I wait in deep seas, floating, not even needing to tread water. And then I see them, lights below the water. I look up, wondering if they’re reflections of the lights of one of our drones, or some phenomenon of the refraction of sunlight through water.
The sky is empty and the sun behind cloud. And yet more lights are growing, lighting up and spreading out in patterns. Yellows and greens and turquoises, changing.
I know, deep down, that this is what has been calling me out. Not my restlessness or guilt, not my memories of a faraway planet.
I hear words; not ones that can be broken to syllables, maybe not sound exactly, but enough to leave no doubt in my mind. This is no dead world.
I swim back, fast strokes one after the other, not allowing myself to feel the tiredness in all my limbs.
When I breathlessly report my experience, and then retell it once, twice, three times, to a growing committee of leaders and experts, it’s clear our whole lives are about to be thrown into disarray. Anything that could be sentient life requires careful consideration, negotiation, a common understanding of terminology before we can even begin that negotiation. It is best done before anyone encroaches on their space, even a landing party, but certainly long before settlement is made. Even non-sentient life needs protection – and there are many forms, on other planets, that test the boundaries of the two, forcing us to constantly redefine them.
The long term plan for this planet is based on desalination of its seas and eventually the export of the components that make up those salts. The change to the seas is fractional, barely measurable when you take into account their size and depth, but life survives on the narrowest of margins.
We send messages seeking advice, but it will be months before a reply can be received. In the meantime we scour our files for comparable examples, analyse the exact wording of the protocols. Our building work halts, restricted only to completing in-progress projects where it would do more harm to leave them unfinished, shedding insulation foam out into the mind. Our already small lives grow even tinier; the optimism we built our lives on is thinly spread.
This is what we come up with: to try and make contact. Learn from them. Hear what they have to say and what their concerns are.
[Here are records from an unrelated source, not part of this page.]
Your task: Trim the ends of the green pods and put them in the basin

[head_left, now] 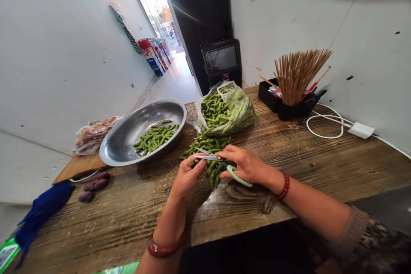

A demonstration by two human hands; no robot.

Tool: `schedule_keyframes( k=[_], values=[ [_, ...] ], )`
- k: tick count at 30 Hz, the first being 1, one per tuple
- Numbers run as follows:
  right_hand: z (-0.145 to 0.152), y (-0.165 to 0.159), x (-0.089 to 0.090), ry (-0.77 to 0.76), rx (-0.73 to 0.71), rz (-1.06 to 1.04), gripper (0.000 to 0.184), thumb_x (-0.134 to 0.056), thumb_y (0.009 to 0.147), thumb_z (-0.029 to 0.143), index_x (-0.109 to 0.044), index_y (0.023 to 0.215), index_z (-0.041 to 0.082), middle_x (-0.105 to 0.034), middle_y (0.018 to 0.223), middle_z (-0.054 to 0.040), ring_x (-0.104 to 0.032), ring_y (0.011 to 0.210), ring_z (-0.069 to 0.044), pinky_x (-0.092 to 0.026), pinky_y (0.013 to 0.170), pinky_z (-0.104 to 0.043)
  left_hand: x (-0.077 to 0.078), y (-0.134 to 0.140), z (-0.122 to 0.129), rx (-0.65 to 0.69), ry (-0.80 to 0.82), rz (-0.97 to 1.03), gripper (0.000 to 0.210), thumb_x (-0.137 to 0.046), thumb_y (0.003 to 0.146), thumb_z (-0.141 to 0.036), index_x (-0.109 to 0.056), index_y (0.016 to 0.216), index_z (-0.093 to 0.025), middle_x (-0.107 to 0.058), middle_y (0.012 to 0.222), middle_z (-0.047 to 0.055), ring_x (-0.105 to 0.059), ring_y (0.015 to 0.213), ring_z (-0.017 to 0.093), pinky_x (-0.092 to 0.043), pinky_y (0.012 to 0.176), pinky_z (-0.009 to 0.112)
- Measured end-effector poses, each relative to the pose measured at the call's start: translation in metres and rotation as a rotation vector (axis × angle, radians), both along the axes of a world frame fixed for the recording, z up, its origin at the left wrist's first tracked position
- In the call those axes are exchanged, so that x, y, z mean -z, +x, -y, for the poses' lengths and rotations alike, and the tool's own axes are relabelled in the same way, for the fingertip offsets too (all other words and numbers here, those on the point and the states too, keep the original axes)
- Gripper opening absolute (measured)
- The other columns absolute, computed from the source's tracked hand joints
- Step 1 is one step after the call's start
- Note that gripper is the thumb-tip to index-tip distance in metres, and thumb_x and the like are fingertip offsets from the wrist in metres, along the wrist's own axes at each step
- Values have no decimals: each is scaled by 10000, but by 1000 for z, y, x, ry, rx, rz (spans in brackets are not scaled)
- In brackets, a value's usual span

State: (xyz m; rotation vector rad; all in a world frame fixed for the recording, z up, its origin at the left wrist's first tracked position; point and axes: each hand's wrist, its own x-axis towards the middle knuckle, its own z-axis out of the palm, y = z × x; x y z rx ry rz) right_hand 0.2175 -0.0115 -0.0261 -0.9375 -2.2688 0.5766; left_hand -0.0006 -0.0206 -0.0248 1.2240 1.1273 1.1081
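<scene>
My right hand (245,163) is closed round the pale green handles of a pair of scissors (215,157), whose blades are parted and point left. Right at the blades, the fingers of my left hand (189,175) are pinched together; a green pod seems to be between them, mostly hidden by the fingers. Under and behind both hands lies a loose pile of edamame pods (213,174). Behind the pile stands an open clear plastic bag (242,115) full of pods. To the left, a wide steel basin (120,147) holds a layer of pods.
On the wooden table (276,205), a black holder (268,96) with thin wooden sticks (297,75) and a white cable (326,137) lie at right. At left are several purple tubers (96,185), a blue cloth (46,207) and a bagged item (93,137).
</scene>
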Motion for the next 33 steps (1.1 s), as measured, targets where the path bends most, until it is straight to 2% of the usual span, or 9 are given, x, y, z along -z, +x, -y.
schedule_keyframes(
  k=[7, 12, 16, 22, 28, 33],
  values=[
    [-1, 0, 2, 38, 1, 8, 499, -728, 792, 366, -569, 1234, 199, -596, 999, -59, -584, 862, -183, -469, 750, -279, 1, 0, 0, 22, -8, 34, 268, -730, 751, -379, -704, 893, -153, -380, 513, -60, -267, 468, 55, -183, 450, 209],
    [-1, 0, 2, 51, 14, 22, 453, -722, 801, 340, -584, 1207, 193, -602, 981, -54, -584, 842, -176, -464, 737, -266, 1, 0, 0, 16, -20, 60, 265, -738, 742, -372, -694, 874, -146, -412, 526, -56, -287, 467, 54, -213, 445, 202],
    [-2, 0, 2, 63, 28, 41, 447, -723, 801, 330, -588, 1204, 190, -605, 984, -56, -591, 850, -179, -464, 727, -261, -2, 2, 0, 12, -41, 81, 262, -734, 749, -363, -673, 876, -142, -403, 523, -63, -269, 447, 47, -185, 425, 195],
    [-2, 0, 5, 21, 35, 23, 418, -731, 797, 306, -605, 1183, 207, -616, 960, -48, -609, 856, -177, -466, 732, -250, -5, 3, -2, -38, -46, 199, 227, -750, 741, -300, -594, 847, -173, -373, 527, -88, -262, 421, 27, -182, 405, 161],
    [-9, -1, 12, 9, 58, -126, 358, -739, 789, 326, -649, 1094, 162, -623, 903, -55, -596, 802, -172, -460, 708, -260, -8, 1, -4, -71, -85, 325, 248, -779, 695, -253, -604, 844, -160, -403, 547, -78, -334, 453, 38, -252, 406, 145],
    [-14, 0, 17, -2, 74, -231, 376, -728, 799, 325, -645, 1116, 140, -628, 885, -57, -592, 783, -171, -461, 708, -270, -8, -1, -4, -87, -90, 290, 283, -797, 667, -236, -654, 893, -141, -464, 583, -58, -351, 462, 26, -272, 412, 139]
  ],
)
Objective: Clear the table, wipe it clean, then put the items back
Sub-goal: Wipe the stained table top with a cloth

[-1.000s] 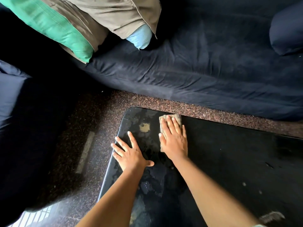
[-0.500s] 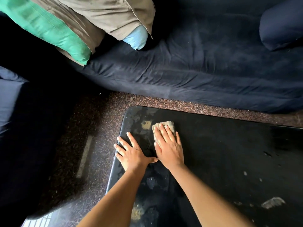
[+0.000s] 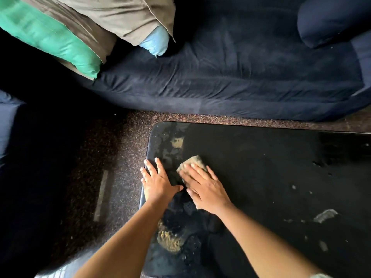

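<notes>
While the left hand point(image 3: 158, 182) lies spread flat on the black table point(image 3: 261, 177) near its left edge, seemingly as a brace, the right hand point(image 3: 202, 186) presses straight fingers onto the tan cloth point(image 3: 193, 161) at centre frame, wiping smudges.

The left grip point(image 3: 158, 183) lies palm down, fingers straight and spread, thumb extended toward the right grip point(image 3: 204, 187), also palm down, fingers straight, angled leftward.
</notes>
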`<state>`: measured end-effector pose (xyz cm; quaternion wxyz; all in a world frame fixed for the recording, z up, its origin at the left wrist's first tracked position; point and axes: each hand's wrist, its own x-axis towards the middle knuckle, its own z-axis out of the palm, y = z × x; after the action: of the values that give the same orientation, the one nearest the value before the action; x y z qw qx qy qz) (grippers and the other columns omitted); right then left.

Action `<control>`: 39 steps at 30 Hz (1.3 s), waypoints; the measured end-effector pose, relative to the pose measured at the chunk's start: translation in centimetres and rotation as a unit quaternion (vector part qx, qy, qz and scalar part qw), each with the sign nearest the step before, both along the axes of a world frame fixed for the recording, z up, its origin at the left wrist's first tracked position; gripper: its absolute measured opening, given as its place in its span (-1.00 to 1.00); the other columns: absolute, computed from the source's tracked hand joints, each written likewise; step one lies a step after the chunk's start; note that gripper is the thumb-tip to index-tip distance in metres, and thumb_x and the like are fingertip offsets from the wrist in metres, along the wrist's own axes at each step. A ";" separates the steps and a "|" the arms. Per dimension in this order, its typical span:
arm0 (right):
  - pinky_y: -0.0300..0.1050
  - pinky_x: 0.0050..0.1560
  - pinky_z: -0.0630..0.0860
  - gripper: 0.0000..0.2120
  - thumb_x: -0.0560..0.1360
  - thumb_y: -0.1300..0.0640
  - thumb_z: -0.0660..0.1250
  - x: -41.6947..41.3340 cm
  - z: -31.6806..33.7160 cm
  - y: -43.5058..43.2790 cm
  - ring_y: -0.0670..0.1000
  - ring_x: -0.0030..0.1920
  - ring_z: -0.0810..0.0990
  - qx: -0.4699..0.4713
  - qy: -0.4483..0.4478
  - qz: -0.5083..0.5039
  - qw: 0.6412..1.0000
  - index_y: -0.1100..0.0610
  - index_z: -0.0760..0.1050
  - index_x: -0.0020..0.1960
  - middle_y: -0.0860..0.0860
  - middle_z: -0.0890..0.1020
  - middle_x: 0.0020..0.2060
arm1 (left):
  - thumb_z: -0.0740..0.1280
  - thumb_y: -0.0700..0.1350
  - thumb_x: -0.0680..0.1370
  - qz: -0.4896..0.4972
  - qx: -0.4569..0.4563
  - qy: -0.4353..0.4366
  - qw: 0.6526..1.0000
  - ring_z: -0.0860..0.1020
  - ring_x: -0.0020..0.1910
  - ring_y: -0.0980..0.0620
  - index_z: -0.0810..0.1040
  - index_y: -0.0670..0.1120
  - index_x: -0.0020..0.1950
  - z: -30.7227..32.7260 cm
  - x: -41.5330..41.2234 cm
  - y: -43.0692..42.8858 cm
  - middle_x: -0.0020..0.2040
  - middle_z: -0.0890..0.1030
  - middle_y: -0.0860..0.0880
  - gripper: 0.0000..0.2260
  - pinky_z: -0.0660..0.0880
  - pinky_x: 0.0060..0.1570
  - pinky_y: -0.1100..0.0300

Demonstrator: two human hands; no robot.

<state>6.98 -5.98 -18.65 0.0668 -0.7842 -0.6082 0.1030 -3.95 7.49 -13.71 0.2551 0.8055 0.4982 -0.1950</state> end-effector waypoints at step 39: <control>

This isn’t my role at all. I’m a long way from a diplomat, as either of my children would tell you. And yet all eyes fall on me.
And I swim.
In the deepening waters I curse myself. I made a decision; to leave the seas, to burn my skin, for the good of our children. If I could just have stuck to a decision, one way or the other, it might have been okay, but now I’ve ruined the lives of thousands. I swim angrily, tearfully, but I swim. Because I may have transgressed, but I am not a coward, will not shirk my duties.
Outside the seas seem dead, buoyant and dead. I wonder if I hallucinated with the cold, wonder if it was all a figment of my homesick imagination. I’m not sure I could face anyone, having caused such disruption, were that true, but I see none of the bioluminescence here, receive no feedback, nothing I recognise as life.
I let myself float on the water. Maybe I need to swim further. But then a movement, out of the corner of my eye. Not a light, but something heavy and yet graceful, moving through the water. Then another, brown fur slicked back. They surround me, not with hostility but with curiosity – no, more recognition, because they know I am one of them. I spin in the salty sea and watch them congregate all around me.
I choose to believe, just for a moment, that fate has brought me here; a place where others of my kind wait, those who swim in cold waters with their thick, oily skins, layers of fat upon them, salt heavy upon the rocks, and who cast off that layer to walk among the people, upon two legs, who become human, who fall in love. Statistically it may be unlikely, but we were always creatures of magic and folklore more than we ever were of science and finely calculated statistics.
I allow myself a moment to believe I’ve come home.
I swim with them through the seas. I stand on the rocks and I talk softly, knowing the more I talk the more they will understand my language. Gradually I realise the truth. I have not come to a place where there are others like me; I have created others out of some form of proto life, waiting in the ocean. Something that didn’t quite meet enough definitions of alive to be detected on our scans, maybe something outside our scanning criteria altogether. Something another might call magic.
I don’t use that word. When your whole being is magic it becomes meaningless.
We will debate, later, and perhaps others will debate long after us, where that proto life came from – whether it lay dormant here for thousands or millions of years, whether it came on an asteroid. Others will talk about what this means for our understandings of evolution, whether it was the fact I am something not-quite-human that meant I could activate it.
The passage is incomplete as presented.